I don't like our new house. The floor boards look like old men sleeping and there is a cat hidden in the ceiling between floors. I don't like my new school. The teacher speaks with a hiss and shuffles and all the other kids play dead better than I do. I don't like my new town, the city at the end of the world. Everyone here but us wears masks. I don't like our new woods, the forest behind our house. These trees mark the end of the world.

Pine trees. They smell like sap and blood and things burning in the shadows. Like a wet match. The pine trees huddle together. Like old women, talking. Every once and awhile a tree would turn and look at me, and I could see rheumy sap eyes and crinkled pine tree fingers. Nestled with cones and needles. Green—dark, deep green. Like the color of my mother's eyes. Like the color of my eyes.

That's another thing about this city, this town at the end of the world. Everybody here has the same color eyes. Newspaper eyes, I call them. Because they are that grey of newspaper, that grey of dishwater. Haunted by the lack of color, by the lack of substance.

I don't like my dreams at the new house. These are the worst. I dream of the cat who lives in the walls and the ceilings. He has a human skull for a face and a scorpion tail. His paws make scratching sounds as he pads from room to room. In my dreams his name is Francis. In my dreams he's writing a book on torturing humans. In my dreams he's using me to write his book. My skin as parchment. My blood as ink. My finger bones as quill. I am book, and subject of book at the same time.

I do like a painting in the house. It was on the second floor, in the hallway. It is about my size. Big enough that I could walk through it. It came with the house. When my mom saw it she wanted to throw it away. She called it junk. She called it trash. "Mary," she said calmly when I was mad and wanted her to keep it, "Dear, it's ugly. And it's not even good art."
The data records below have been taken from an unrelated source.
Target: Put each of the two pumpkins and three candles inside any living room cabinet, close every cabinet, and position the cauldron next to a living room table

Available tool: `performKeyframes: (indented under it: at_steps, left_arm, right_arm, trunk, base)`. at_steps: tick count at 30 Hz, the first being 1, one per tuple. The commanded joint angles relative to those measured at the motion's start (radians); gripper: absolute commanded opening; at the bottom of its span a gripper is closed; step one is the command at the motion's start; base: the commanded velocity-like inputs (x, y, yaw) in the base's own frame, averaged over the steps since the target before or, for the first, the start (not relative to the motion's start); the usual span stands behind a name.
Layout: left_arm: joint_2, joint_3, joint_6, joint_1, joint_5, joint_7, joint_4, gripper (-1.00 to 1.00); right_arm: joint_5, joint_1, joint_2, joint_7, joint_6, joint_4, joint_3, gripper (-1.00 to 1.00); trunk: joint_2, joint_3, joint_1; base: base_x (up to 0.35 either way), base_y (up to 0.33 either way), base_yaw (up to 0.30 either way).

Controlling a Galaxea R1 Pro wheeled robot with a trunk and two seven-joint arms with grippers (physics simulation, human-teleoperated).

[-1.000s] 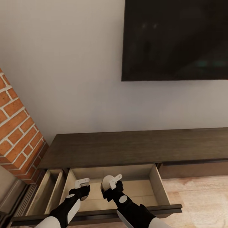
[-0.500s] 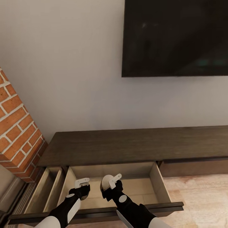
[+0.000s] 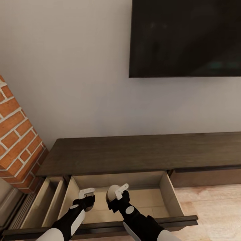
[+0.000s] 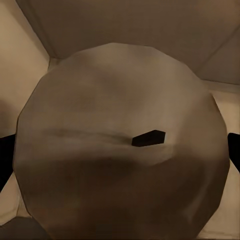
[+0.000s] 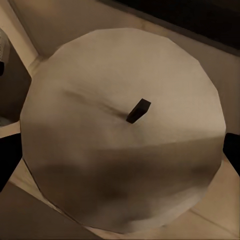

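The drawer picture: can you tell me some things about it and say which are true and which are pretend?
1. The wide drawer under both hands is pulled open. True.
2. The left hand is empty. False: the left wrist view shows a candle between its fingers.
3. The right hand holds a pumpkin. False: it holds a candle with a pale round top and a dark wick.
4. A dark screen hangs on the wall above the cabinet. True.
5. Red bricks stand right of the cabinet. False: they are at its left end.
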Motion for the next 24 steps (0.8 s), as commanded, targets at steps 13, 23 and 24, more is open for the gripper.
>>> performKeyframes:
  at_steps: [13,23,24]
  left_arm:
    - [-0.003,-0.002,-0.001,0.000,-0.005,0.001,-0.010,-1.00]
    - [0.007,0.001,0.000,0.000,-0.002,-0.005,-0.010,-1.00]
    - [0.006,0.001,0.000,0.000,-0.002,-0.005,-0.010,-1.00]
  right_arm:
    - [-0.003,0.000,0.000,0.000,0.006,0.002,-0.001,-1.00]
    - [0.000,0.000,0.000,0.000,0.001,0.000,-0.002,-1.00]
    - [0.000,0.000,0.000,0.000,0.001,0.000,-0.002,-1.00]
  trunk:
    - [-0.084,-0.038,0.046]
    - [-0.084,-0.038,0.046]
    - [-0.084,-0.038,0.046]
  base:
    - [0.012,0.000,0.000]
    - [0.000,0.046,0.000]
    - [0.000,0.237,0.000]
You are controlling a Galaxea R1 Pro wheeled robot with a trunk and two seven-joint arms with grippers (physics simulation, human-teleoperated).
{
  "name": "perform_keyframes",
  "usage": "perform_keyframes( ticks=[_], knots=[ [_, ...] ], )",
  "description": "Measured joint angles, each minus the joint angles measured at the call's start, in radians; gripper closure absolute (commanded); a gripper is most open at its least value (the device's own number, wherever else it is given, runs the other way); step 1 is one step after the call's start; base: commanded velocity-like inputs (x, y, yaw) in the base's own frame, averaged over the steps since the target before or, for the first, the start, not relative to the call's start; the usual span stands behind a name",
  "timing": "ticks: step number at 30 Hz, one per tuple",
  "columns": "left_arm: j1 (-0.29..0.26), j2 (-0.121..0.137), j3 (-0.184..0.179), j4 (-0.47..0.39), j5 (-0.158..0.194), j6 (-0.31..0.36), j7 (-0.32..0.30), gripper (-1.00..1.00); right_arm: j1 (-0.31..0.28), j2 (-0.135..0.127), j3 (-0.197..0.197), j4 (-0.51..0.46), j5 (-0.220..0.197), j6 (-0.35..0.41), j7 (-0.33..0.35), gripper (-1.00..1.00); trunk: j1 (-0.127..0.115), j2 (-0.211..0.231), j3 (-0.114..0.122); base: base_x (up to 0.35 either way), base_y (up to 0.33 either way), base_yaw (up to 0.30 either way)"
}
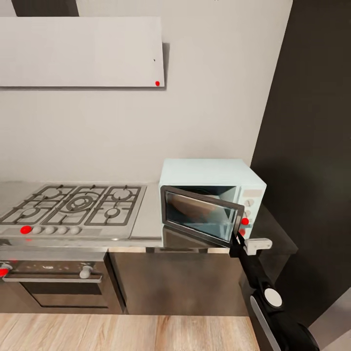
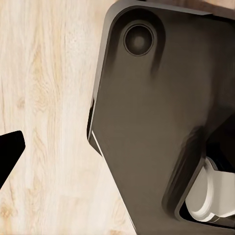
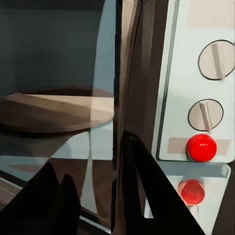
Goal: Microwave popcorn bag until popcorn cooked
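Note:
The pale mint-blue microwave (image 1: 209, 173) stands on the grey countertop (image 1: 146, 222), to the right of the hob. Its dark glass door (image 1: 200, 214) is ajar, hinged at the left with the free edge swung outward. My right gripper (image 1: 238, 240) is at the lower end of that free edge. In the right wrist view the right gripper (image 3: 95, 186) is open, its dark fingers (image 3: 147, 196) standing on either side of the door edge (image 3: 117, 98). Inside lies a brown turntable (image 3: 49, 110) with nothing on the part I see. The popcorn bag and the popcorn are out of view.
A gas hob (image 1: 73, 204) and a built-in oven (image 1: 53, 282) lie left of the microwave, under a flat white hood (image 1: 80, 51). A tall dark cabinet (image 1: 312, 146) rises at the right. The left wrist view shows one dark fingertip (image 2: 10, 152), wood floor and my dark base (image 2: 156, 122).

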Motion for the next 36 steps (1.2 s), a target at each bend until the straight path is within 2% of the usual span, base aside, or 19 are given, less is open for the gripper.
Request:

But my dad understood. Back then he was a different dad. Before the changes. Before the hour of the waking. He insisted that we keep it. Said it had an old world charm to it. I thanked him for hours on end, and made him pancakes for breakfast the next day. I don't make pancakes for breakfast anymore. The dead do not eat pancakes.

The painting. It is of a little girl with brown hair. She sits on the floor of a forest. A pine forest like ours. But the trees are kinder. They don't huddle around with sharp tongues and clawed hands. They are baking cakes. They are telling stories. They are singing sounds and holding hands.

Needles around the little girl. Like little green trees. She has needles in her hair and in her mouth. She is playing on the ground. She is making a house out of pine tree sticks and mud. I want to live there. The house is unfinished. Two mud people look up at the house. They have no faces yet.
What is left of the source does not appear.